Meanwhile, ask your State Police contact to check whether the gun was stolen or crime-related. If it is stolen or otherwise related to a crime, be prepared to lose it without regrets.


----------



## pic (Nov 14, 2009)

I had just the frame added to my pistol permit. It is a 1946 beretta 25. I disassembled it, brought it down to the property clerks office. they wrote me up a piece of paper.I then went to the town clerk and added the pistol to my license.
if the barrel has the full serial, you might be able to register the number and then like SteveM1911A1 above mentions,, have it fixed.
.
A lot of times they just want registration of an unregistered gun or gun part. Just a thought. Do you have a property clerks office?
IF you know the gun is not stolen piece of cake.
BUT then again , do not ANNOY the property clerk .SERIOUSLY,, They are easily ANNOYED.


----------



## mike9905 (Aug 18, 2014)

Shooter, for God's sake don't go to law enforcement and ask what to do about a defaced serial number. Do research about recovery of defaced stamped numbers. If you can determine the correct number it can be legally re-stamped in the receiver. If you tell LE you have a defaced serial number they may be forced to confiscate your pistol. On the other hand, why did the original owner deface the serial number?


----------



## high pockets (Apr 25, 2011)

pic said:


> I had just the frame added to my pistol permit. It is a 1946 beretta 25. I disassembled it, brought it down to the property clerks office. they wrote me up a piece of paper.I then went to the town clerk and added the pistol to my license.
> if the barrel has the full serial, you might be able to register the number and then like SteveM1911A1 above mentions,, have it fixed.
> .
> A lot of times they just want registration of an unregistered gun or gun part. Just a thought. Do you have a property clerks office?
> ...


REGISTER YOUR GUN???????????????????

What kind of communist country do you live in?

Oh, I see, you live in NY.

To the OP, I encourage you to go with Steve's suggestion. If properly approached, BATFE can be very helpful; as long as you are dealing local and not with Washington.


----------



## pic (Nov 14, 2009)

high pockets said:


> REGISTER YOUR GUN???????????????????
> 
> What kind of communist country do you live in?
> 
> ...


I did register the gun, it was an old non functioning gun. But felt the need to register the gun as mentioned.


----------



## high pockets (Apr 25, 2011)

pic said:


> I did register the gun, it was an old non functioning gun. But felt the need to register the gun as mentioned.

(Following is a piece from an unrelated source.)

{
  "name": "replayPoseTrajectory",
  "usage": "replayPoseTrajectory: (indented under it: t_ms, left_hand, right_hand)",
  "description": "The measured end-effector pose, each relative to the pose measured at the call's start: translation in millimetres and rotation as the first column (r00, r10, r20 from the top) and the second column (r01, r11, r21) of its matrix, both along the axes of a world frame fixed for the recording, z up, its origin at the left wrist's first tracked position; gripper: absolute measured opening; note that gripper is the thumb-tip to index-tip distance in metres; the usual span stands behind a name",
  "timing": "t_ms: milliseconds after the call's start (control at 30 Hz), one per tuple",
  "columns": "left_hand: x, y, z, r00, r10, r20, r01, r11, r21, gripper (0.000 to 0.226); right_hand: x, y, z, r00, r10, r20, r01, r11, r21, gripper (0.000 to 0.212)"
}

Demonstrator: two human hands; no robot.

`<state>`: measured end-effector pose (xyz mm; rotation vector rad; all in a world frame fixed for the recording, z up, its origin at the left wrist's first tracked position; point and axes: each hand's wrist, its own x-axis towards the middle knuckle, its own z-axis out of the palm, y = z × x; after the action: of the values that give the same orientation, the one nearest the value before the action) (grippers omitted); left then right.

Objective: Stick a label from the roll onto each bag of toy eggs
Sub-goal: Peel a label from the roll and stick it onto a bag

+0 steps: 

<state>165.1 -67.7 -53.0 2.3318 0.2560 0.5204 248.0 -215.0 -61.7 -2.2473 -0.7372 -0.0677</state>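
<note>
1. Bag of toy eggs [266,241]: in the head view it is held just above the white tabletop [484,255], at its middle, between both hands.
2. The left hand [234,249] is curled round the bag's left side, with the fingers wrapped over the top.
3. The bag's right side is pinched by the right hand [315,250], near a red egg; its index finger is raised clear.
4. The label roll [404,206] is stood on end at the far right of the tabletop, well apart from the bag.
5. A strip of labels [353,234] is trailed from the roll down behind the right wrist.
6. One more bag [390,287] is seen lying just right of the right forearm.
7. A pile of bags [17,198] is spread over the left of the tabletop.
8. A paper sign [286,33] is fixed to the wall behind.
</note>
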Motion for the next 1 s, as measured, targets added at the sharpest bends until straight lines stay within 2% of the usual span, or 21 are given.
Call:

Sorry, I have lived in AL, MO, IN, & GA, and I have never heard of having to register any of my guns. Your post took me by surprise.

I almost moved to NJ, from what I have read, I am very glad I declined that opportunity.


----------



## pic (Nov 14, 2009)

high pockets said:


> Sorry, I have lived in AL, MO, IN, & GA, and I have never heard of having to register any of my guns. Your post took me by surprise.
> 
> I almost moved to NJ, from what I have read, I am very glad I declined that opportunity.


Here in NYS , all handguns are required to be added to your carry permit.


----------



## mike9905 (Aug 18, 2014)

I just field stripped my Baby Browning. The serial number is also stamped on the barrel.


----------



## DJ Niner (Oct 3, 2006)

Okay folks, here is the deal as I understand it...

Mere possession of a pistol with an "altered" serial number is a felony. Here are two different references; I believe the second one is for imported guns:

478.34 Removed, obliterated, or altered serial number.
No person shall knowingly transport, ship, or receive in interstate or foreign commerce any firearm which has had the importer's or manufacturer's serial number removed, obliterated, or altered, or possess or receive any firearm which has had the importer's or manufacturer's serial number removed, obliterated, or altered and has, at any time, been shipped or transported in interstate or foreign commerce.


Title 18 USC § 922. Unlawful acts
(k) It shall be unlawful for any person knowingly to transport, ship, or receive, in interstate or foreign commerce, any firearm which has had the importer’s or manufacturer’s serial number removed, obliterated, or altered or to possess or receive any firearm which has had the importer’s or manufacturer’s serial number removed, obliterated, or altered and has, at any time, been shipped or transported in interstate or foreign commerce.


Steve mentioned that gunsmiths can move or restamp serial numbers, but it is my understanding that this would only be allowed in connection with a required modification that would remove/destroy/alter all or part of the original serial number, and that to do so legally, a formal "variation" must be approved in advance, by ATF. An example of this would be the old Seecamp DA conversions of the 1911, which required milling the frame at the location of the original serial number. They applied for and received a variance to allow them to relocate the serial number to the dust cover on any pistol that had the DA conversion installed. 

I have never heard of ANY gunsmith being allowed to modify/relocate/re-stamp a serial number "just because" at the request of any person who walks in off the street. For the above reasons (I know it is illegal in many circumstances, and the only exceptions I am aware of do not apply to this case) I am going to close this thread, as discussion of illegal acts is not allowed here under the rules/TOS. As there didn't seem to be any intent to deliberately break or work-around the law, no sanctions will be issued, and if info that supports the "serial number can be relocated/re-stamped for anyone at any time by a gunsmith" is sent to me via Private Message, I will evaluate the info, and, if the info is valid, I'll reopen this thread and post the info for all to see.


----------